▼

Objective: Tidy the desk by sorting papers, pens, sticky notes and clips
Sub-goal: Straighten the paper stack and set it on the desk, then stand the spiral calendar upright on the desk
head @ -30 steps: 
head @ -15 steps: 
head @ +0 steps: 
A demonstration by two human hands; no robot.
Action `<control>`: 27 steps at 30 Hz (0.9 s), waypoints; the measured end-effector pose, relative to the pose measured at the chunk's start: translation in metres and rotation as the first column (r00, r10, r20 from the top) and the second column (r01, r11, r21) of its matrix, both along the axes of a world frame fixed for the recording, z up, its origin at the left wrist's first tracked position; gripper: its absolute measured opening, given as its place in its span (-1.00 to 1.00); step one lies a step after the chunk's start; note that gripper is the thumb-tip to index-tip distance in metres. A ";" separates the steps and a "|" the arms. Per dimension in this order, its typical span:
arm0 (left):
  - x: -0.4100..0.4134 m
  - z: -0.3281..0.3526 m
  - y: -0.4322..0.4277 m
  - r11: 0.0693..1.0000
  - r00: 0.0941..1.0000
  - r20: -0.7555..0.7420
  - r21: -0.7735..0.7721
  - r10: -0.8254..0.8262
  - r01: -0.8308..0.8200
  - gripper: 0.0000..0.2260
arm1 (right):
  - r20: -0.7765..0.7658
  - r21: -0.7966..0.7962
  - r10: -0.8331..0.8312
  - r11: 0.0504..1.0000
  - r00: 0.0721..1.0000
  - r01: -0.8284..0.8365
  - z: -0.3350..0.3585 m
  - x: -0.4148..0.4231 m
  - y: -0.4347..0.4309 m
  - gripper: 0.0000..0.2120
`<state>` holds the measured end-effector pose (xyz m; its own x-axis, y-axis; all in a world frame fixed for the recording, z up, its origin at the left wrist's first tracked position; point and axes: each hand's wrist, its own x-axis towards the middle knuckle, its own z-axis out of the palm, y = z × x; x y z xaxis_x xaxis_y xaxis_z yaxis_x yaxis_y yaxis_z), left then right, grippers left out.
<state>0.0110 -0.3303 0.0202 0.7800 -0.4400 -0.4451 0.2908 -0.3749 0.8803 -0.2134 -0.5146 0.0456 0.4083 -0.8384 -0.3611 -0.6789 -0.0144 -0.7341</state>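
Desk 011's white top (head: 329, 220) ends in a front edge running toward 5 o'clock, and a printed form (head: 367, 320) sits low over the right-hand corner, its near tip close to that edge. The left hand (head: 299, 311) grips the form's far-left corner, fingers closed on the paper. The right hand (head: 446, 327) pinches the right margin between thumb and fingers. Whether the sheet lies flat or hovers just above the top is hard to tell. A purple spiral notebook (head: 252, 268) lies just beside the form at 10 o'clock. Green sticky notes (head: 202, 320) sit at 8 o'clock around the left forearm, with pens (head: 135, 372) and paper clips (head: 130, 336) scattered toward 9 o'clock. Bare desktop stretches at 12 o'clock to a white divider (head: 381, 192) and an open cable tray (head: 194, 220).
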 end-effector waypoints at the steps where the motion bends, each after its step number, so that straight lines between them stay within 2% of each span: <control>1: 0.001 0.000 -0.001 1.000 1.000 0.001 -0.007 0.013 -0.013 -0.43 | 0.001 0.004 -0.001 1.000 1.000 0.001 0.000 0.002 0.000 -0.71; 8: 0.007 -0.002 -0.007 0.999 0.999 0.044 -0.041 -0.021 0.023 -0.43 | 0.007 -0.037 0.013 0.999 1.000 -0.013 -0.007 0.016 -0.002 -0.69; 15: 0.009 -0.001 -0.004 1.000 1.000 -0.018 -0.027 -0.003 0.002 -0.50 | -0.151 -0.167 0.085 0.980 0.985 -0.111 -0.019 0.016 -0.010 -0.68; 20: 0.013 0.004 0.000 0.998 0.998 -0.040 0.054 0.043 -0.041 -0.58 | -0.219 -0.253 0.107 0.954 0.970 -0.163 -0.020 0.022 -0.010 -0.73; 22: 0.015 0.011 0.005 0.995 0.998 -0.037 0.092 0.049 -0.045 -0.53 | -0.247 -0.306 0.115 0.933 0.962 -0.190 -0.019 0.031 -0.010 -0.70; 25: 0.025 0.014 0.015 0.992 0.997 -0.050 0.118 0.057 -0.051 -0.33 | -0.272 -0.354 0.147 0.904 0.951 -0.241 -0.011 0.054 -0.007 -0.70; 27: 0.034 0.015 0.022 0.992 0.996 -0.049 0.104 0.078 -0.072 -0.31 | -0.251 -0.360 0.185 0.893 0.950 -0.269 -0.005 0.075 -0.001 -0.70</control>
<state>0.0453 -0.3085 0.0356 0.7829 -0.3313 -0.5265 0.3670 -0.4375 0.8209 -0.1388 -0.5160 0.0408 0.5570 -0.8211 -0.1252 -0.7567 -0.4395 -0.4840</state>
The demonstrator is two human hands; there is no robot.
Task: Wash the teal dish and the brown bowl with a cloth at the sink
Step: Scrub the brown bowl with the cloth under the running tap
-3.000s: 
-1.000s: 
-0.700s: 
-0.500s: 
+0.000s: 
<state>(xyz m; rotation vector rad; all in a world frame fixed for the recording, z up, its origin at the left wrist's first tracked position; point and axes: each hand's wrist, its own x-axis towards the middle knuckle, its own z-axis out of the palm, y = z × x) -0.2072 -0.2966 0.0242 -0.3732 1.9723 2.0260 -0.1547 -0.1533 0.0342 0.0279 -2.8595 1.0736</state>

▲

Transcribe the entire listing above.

- _SOLUTION_:
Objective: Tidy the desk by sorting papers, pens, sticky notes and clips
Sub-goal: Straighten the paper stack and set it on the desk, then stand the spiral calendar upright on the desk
head @ -30 steps: 
head @ -15 steps: 
head @ +0 steps: 
A demonstration by two human hands; no robot.
Action `<control>`: 27 steps at 30 Hz (0.9 s), waypoints; the measured end-effector pose, relative to the pose measured at the chunk's start: translation in metres and rotation as the first column (r00, r10, r20 from the top) and the second column (r01, r11, r21) of its matrix, both along the axes of a world frame fixed for the recording, z up, its origin at the left wrist's first tracked position; gripper: its absolute measured opening, given as its place in its span (-1.00 to 1.00); step one lies a step after the chunk's start; note that gripper is the thumb-tip to index-tip distance in metres. A ";" separates the steps and a "|" the arms. Per dimension in this order, its typical span:
arm0 (left):
  - x: -0.4100..0.4134 m
  - z: -0.3281..0.3526 m
  - y: -0.4322..0.4277 m
  - r11: 0.0693..1.0000
  - r00: 0.0941..1.0000
  - r20: -0.7555..0.7420
  - r21: -0.7735..0.7721
  - r10: -0.8254..0.8262
  - r01: -0.8308..0.8200
  - gripper: 0.0000..0.2260
arm1 (right):
  - r20: -0.7765..0.7658
  - r21: -0.7966..0.7962
  - r10: -0.8331..0.8312
  - r11: 0.0504..1.0000
  - r00: 0.0721..1.0000
  - r01: -0.8284..0.8365
  - z: -0.3350..0.3585 m
  - x: -0.4148..0.4231 m
  - y: -0.4347..0.4309 m
  - gripper: 0.0000..0.2120
`<state>` holds the measured end-effector pose (xyz m; its own x-axis, y-axis; all in a world frame fixed for the recording, z up, its origin at the left wrist's first tracked position; point and axes: each hand's wrist, its own x-axis towards the middle knuckle, its own z-axis out of the palm, y = z × x; x y z xaxis_x xaxis_y xaxis_z yaxis_x yaxis_y yaxis_z), left then right, grippers left out.
<state>0.0110 -0.3303 0.0202 0.7800 -0.4400 -0.4451 0.2908 -0.3749 0.8803 -0.2134 -0.5146 0.0456 0.4083 -0.8384 -0.3611 -0.6789 -0.0144 -0.7341</state>
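Desk 011's white top (head: 329, 220) ends in a front edge running toward 5 o'clock, and a printed form (head: 367, 320) sits low over the right-hand corner, its near tip close to that edge. The left hand (head: 299, 311) grips the form's far-left corner, fingers closed on the paper. The right hand (head: 446, 327) pinches the right margin between thumb and fingers. Whether the sheet lies flat or hovers just above the top is hard to tell. A purple spiral notebook (head: 252, 268) lies just beside the form at 10 o'clock. Green sticky notes (head: 202, 320) sit at 8 o'clock around the left forearm, with pens (head: 135, 372) and paper clips (head: 130, 336) scattered toward 9 o'clock. Bare desktop stretches at 12 o'clock to a white divider (head: 381, 192) and an open cable tray (head: 194, 220).
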 end-effector waypoints at the steps where the motion bends, each after its step number, so that straight lines between them stay within 2% of each span: <control>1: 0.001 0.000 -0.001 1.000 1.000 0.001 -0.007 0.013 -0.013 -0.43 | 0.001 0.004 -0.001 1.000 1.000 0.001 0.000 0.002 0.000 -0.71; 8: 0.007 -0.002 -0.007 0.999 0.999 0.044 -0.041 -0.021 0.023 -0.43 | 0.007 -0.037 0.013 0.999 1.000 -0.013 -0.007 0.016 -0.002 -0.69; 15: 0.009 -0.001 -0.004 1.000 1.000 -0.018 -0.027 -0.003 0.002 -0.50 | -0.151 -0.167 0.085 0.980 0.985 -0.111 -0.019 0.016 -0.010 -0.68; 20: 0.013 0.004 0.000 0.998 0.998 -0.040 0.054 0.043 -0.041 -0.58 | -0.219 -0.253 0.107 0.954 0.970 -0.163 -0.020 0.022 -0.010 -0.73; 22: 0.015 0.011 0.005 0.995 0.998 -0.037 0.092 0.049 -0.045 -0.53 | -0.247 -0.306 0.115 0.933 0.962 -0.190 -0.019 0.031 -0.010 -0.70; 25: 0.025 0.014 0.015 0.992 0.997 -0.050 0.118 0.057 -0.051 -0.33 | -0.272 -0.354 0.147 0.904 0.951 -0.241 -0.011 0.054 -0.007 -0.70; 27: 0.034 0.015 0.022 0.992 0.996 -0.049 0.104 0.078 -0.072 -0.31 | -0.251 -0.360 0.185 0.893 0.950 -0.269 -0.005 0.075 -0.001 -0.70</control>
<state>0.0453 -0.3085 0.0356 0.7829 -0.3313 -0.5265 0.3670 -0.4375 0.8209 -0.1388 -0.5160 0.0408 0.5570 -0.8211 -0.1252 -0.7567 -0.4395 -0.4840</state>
The demonstrator is two human hands; there is no robot.
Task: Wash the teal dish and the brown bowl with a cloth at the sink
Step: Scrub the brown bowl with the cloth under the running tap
-3.000s: 
-1.000s: 
-0.700s: 
-0.500s: 
+0.000s: 
<state>(xyz m; rotation vector rad; all in a world frame fixed for the recording, z up, its origin at the left wrist's first tracked position; point and axes: each hand's wrist, its own x-axis towards the middle knuckle, its own z-axis out of the palm, y = z × x) -0.2072 -0.2966 0.0242 -0.3732 1.9723 2.0260 -0.1547 -0.1533 0.0342 0.0279 -2.8595 1.0736</state>

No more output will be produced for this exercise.